Experts say it is common in departments across the country for officers’ immediate supervisors to serve as the first reviewers of a use of force and to decide what should happen next.
“I can see how my subordinate did their job,” said Gene Paoline, a criminal justice professor at the University of Central Florida, where he has studied police use-of-force. “If I see that you are coming up a lot, it could be perfectly fine behavior, but it will clue me in. It is good to see who is using force and the circumstances. If we are seeing that every other traffic stop is resulting in an arrest and use of force, we might be able to nip some things in the bud.”
“Who is more appropriate to do that work?” said Steve Ijames, a national police force expert. “The supervisor works with them every day, he knows their personal issues, training issues, so they have skin in the game.”

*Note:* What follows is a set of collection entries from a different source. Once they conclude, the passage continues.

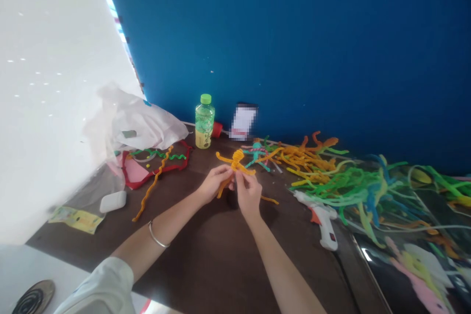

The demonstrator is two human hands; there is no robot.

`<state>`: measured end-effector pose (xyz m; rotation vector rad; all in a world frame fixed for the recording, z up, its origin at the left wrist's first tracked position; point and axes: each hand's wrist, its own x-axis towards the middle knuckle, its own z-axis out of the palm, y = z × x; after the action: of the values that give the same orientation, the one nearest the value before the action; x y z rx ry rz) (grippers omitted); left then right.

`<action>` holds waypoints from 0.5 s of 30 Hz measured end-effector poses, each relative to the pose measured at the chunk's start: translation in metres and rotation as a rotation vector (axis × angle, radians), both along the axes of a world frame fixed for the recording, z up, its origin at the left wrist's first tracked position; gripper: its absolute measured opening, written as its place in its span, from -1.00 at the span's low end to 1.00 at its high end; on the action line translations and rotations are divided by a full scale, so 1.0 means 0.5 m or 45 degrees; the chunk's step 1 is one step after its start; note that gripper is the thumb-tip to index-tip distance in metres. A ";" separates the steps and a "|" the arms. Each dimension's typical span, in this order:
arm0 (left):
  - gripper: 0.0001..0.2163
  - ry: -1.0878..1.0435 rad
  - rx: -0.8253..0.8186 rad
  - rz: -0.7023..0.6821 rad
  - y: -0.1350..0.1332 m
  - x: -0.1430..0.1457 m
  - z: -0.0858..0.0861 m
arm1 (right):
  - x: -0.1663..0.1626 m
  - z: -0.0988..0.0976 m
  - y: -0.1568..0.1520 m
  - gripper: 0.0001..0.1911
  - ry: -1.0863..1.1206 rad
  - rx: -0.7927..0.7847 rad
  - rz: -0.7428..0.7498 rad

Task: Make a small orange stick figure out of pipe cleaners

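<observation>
Between my two hands is an orange pipe-cleaner figure with a coiled head and several thin limbs spreading out. My left hand pinches its lower part from the left, fingers closed. My right hand grips it from the right, thumb and fingers pressed together near the middle. One orange strand pokes out beyond my right hand, and another hangs below my left fingers. Just behind stands a teal pipe-cleaner figure with a pink striped piece. My fingers hide the middle of the orange figure.
A green-capped drink bottle and a propped phone stand behind. At right are a pile of coloured pipe cleaners and a white glue gun. Left lie a wavy orange pipe cleaner, a white case and a plastic bag.
</observation>
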<state>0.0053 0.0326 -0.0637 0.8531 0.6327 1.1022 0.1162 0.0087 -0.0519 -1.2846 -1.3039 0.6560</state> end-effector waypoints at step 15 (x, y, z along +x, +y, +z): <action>-0.89 -0.513 -0.595 -0.829 -0.007 -0.046 0.020 | 0.043 -0.030 0.031 -0.78 0.715 -0.421 0.686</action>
<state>-0.0178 0.0290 -0.0538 0.3620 0.2209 0.4740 0.1378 0.0241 -0.0668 -0.8865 -1.0859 1.5424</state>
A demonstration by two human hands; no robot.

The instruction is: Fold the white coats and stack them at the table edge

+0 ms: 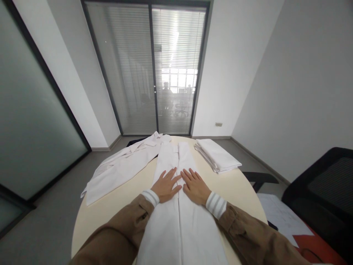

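Note:
A long white garment (176, 217) lies folded lengthwise down the middle of a round cream table (237, 184). My left hand (166, 186) rests flat on it, fingers stretched out and pointing away from me. My right hand (195, 186) lies flat beside it on the same cloth, fingers spread. The two hands almost touch at the garment's centre seam. Both arms wear brown sleeves with striped white cuffs.
Another white garment (121, 165) is spread out at the table's left, hanging over the edge. A folded stack of white cloth (216, 154) sits at the far right. A black chair (322, 195) stands to the right, with papers (281, 217) below. Glass doors with blinds lie ahead.

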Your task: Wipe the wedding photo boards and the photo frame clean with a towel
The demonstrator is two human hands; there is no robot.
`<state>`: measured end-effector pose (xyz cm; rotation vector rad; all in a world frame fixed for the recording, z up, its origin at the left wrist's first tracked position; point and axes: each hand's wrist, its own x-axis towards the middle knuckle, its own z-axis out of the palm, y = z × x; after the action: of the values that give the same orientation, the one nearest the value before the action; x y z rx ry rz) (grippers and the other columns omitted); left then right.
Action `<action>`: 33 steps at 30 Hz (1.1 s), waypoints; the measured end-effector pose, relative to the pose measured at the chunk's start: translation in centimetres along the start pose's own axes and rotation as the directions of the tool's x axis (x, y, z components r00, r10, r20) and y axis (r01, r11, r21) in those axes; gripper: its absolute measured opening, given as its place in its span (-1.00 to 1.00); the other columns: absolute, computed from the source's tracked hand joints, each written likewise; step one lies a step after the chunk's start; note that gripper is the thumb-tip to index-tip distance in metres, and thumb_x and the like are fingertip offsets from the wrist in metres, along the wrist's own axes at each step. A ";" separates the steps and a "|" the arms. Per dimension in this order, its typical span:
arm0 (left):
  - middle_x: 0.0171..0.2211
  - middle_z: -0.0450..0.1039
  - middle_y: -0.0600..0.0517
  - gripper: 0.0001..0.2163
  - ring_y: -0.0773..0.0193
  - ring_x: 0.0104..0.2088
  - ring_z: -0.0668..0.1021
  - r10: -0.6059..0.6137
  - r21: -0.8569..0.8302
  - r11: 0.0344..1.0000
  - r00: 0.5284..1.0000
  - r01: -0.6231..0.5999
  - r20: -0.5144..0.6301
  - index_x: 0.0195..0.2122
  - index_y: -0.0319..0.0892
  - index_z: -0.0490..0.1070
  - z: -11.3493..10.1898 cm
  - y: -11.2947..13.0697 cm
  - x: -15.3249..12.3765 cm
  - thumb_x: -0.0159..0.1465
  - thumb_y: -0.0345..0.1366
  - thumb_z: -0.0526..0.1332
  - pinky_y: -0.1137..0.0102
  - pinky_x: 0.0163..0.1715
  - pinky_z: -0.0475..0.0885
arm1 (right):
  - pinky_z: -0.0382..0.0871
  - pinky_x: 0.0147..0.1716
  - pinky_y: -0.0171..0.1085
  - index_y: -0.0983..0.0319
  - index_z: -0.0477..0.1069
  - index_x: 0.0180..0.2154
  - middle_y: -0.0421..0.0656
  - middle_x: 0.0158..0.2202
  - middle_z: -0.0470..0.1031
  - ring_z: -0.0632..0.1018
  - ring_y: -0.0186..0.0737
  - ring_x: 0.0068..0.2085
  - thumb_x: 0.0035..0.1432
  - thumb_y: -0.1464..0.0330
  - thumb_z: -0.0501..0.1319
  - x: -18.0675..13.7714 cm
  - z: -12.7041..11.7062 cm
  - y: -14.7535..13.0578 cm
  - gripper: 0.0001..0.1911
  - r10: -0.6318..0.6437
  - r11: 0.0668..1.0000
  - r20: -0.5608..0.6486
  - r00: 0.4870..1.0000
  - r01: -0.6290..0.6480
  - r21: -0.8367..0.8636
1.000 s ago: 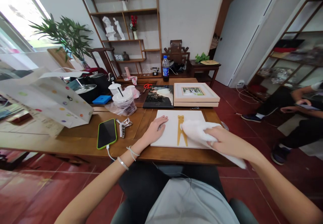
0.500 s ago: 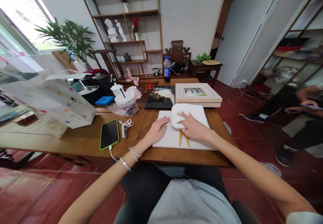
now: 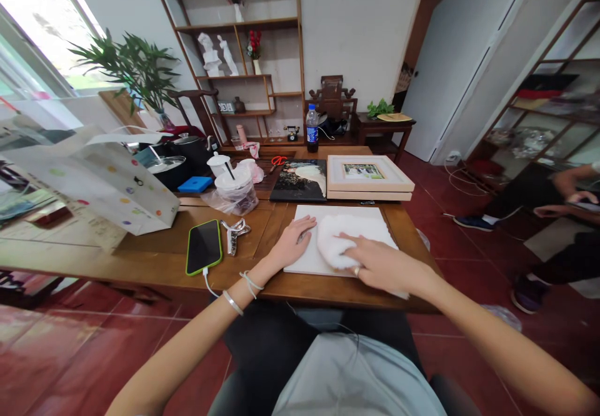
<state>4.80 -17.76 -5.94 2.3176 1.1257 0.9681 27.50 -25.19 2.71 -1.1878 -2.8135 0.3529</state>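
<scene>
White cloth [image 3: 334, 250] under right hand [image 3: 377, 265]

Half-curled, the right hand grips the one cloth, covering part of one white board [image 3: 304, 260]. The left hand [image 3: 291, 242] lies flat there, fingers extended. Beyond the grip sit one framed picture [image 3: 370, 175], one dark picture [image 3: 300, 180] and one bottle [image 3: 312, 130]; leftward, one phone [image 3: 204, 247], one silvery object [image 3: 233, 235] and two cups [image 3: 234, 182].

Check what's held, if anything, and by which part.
The right hand lies on the bunched part of the white cloth; gripping or pressing, I can't tell. The left hand rests on the board.
</scene>
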 end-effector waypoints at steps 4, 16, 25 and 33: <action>0.07 0.34 -0.08 -0.68 0.13 0.15 0.30 -0.019 -0.010 1.000 1.000 0.019 0.003 0.00 -0.15 0.37 0.0 0.0 0.0 0.23 -0.38 0.04 0.04 0.18 0.07 | 0.23 -0.04 -0.07 0.28 0.37 -0.07 0.09 0.05 0.34 0.34 0.05 0.07 0.12 0.44 -0.01 2.8 -0.4 2.9 -0.65 0.053 0.999 -0.008 0.999 -0.053 0.012; 0.06 0.36 -0.09 -0.68 0.14 0.15 0.30 0.024 0.010 1.000 1.000 -0.024 -0.003 0.00 -0.18 0.36 0.0 -0.2 0.0 0.24 -0.39 0.03 0.10 0.16 0.13 | -0.14 0.12 0.17 0.31 0.42 -0.08 0.11 0.24 0.02 -0.03 0.14 0.25 0.10 0.37 0.09 4.8 3.3 0.5 -0.65 0.100 0.967 -0.163 0.982 -0.134 -0.215; 0.08 0.33 -0.08 -0.68 0.14 0.16 0.28 -0.003 0.020 1.000 1.000 0.003 0.020 0.02 -0.18 0.35 -0.1 -0.1 0.0 0.26 -0.37 0.00 0.07 0.18 0.08 | -0.07 0.18 -0.04 0.26 0.45 -0.14 0.01 0.21 0.13 0.10 -0.04 0.23 0.11 0.39 0.08 -1.7 1.6 -3.6 -0.71 -0.042 0.999 -0.037 0.998 0.042 -0.014; 0.14 0.25 -0.09 -0.63 0.19 0.18 0.26 -0.017 -0.049 0.999 0.999 0.015 -0.029 0.06 -0.22 0.30 -0.4 0.5 -0.1 0.32 -0.30 -0.12 0.15 0.20 0.07 | 0.03 0.12 0.00 0.29 0.40 -0.05 0.07 0.11 0.28 0.19 0.01 0.18 0.16 0.33 0.06 2.9 1.3 1.2 -0.65 0.065 0.998 -0.144 0.988 -0.066 -0.003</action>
<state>4.70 -18.12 -5.37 2.2594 1.1181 1.0156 26.15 -22.52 1.10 -1.2553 -2.6611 0.2503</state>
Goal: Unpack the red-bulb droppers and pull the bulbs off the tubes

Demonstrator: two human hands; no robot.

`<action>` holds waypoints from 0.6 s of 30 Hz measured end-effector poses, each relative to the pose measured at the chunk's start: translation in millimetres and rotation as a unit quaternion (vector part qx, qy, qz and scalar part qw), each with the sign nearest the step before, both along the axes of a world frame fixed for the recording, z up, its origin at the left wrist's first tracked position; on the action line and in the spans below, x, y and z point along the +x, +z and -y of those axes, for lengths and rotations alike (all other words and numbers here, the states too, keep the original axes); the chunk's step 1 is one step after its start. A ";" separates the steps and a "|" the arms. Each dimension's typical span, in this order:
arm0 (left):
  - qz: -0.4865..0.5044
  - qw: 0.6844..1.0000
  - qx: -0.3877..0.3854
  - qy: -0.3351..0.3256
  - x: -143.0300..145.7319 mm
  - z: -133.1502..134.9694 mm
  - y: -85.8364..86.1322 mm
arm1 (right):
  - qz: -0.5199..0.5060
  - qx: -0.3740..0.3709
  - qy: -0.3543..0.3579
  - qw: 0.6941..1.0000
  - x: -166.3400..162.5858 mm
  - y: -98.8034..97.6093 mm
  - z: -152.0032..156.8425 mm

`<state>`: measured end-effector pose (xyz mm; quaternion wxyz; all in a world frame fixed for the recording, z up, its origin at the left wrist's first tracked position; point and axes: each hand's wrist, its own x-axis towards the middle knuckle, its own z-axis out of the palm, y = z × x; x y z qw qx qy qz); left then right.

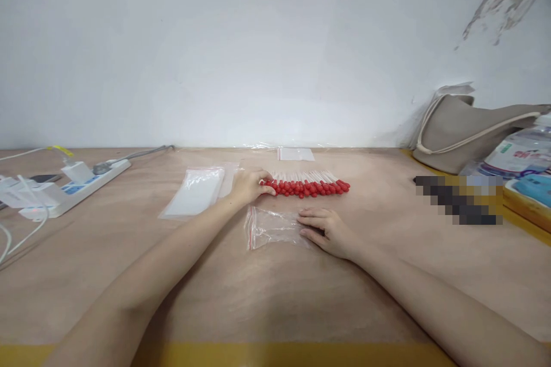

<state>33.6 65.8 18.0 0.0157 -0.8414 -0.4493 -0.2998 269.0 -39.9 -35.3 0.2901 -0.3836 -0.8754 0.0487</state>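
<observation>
A row of clear droppers with red bulbs [310,186] lies on the wooden table [258,287]. My left hand [251,184] rests at the row's left end, fingers curled and touching the first red bulbs. My right hand [328,231] lies nearly flat, fingers together, pressing on the right end of a small clear zip bag [272,227] just in front of the droppers. A stack of empty zip bags [196,192] sits to the left of my left hand.
A white power strip [75,186] with chargers and cables lies at the far left. One more small bag [295,153] lies by the wall. A beige tote bag [465,132] and packaged items in a tray [523,183] fill the right side.
</observation>
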 end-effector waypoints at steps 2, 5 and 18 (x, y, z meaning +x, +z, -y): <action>0.014 0.999 -0.013 -0.034 -3.6 3.7 4.1 | 0.001 0.000 -0.001 1.000 -0.2 0.5 0.4; 0.084 0.992 -0.048 -0.079 -11.2 26.3 10.7 | 0.001 -0.004 -0.004 1.000 -0.4 2.1 1.2; -0.175 0.947 -0.194 -0.187 -43.4 108.2 -12.2 | 0.001 0.012 -0.032 0.999 -12.4 12.8 13.4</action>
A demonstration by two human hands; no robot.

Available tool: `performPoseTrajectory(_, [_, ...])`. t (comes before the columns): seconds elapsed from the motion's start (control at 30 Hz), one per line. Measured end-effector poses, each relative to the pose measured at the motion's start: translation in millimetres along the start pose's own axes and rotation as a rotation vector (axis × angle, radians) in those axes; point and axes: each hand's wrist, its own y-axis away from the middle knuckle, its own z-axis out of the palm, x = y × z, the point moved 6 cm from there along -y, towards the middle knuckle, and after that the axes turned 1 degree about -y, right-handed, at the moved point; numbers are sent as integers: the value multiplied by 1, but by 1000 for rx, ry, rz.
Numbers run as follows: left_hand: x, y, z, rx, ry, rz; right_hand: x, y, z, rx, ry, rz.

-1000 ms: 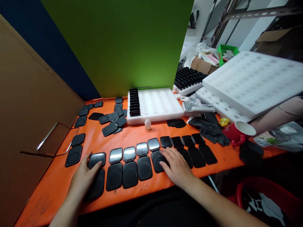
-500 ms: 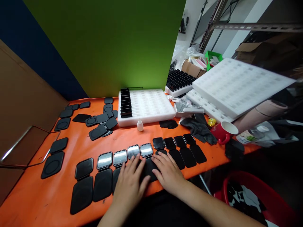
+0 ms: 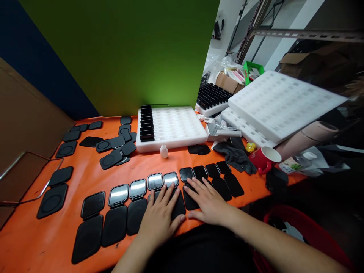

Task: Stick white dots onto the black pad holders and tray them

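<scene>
A row of black hinged folding pads (image 3: 113,226) lies opened flat along the front of the orange table (image 3: 93,172). Each has a small upper panel and a larger matte lower one; several upper panels, such as this glossy panel (image 3: 138,188), reflect light. My left hand (image 3: 160,214) rests palm down with fingers spread over lower panels mid-row, partly hiding them. Just right of it, my right hand (image 3: 209,201) lies spread across neighbouring pads, fingertips near the hinges. Neither hand grasps anything.
More folding pads (image 3: 113,146) lie scattered at the left. Behind stand a white foam tray (image 3: 176,129) with black pieces slotted in one column and a small white bottle (image 3: 164,151). At right are a dark glove (image 3: 237,156), a red mug (image 3: 265,159) and stacked foam trays (image 3: 287,102).
Both hands have shifted rightward along the row onto other pads, staying flat with fingers spread. The whole view has moved slightly, so the table's contents sit a little further left.
</scene>
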Motion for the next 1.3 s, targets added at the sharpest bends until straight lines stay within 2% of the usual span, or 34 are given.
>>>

But experts also point out that the approach provides room for error, subjectivity and for supervisors’ opinion to be clouded by their relationship with the officer.
Frasier said she is concerned that some supervisors may fear their reputation among peers if they are viewed as heavy-handed.
“Sergeants who are out there with their troops don’t want to be viewed as not supportive of officers,” she said. “And the word you hear, when they start holding their officers accountable, is that they don’t back his or her troops.”
Frasier said she also has questioned whether the Austin Police Department has provided supervisors enough training with how to properly evaluate a force incident.
“It makes me wonder if no one has trained you as far as what standard you should be using,” Frasier said.
McIllvain said the department will spend the next few months researching how other departments ensure that an officer’s use of force receives proper evaluation.
He said he is pleased that in the three months the department has added the extra layer of review, no commander has said he disagreed with assessments by another chain-of-command.
“For the most part, I think they are reviewing them properly,” he said.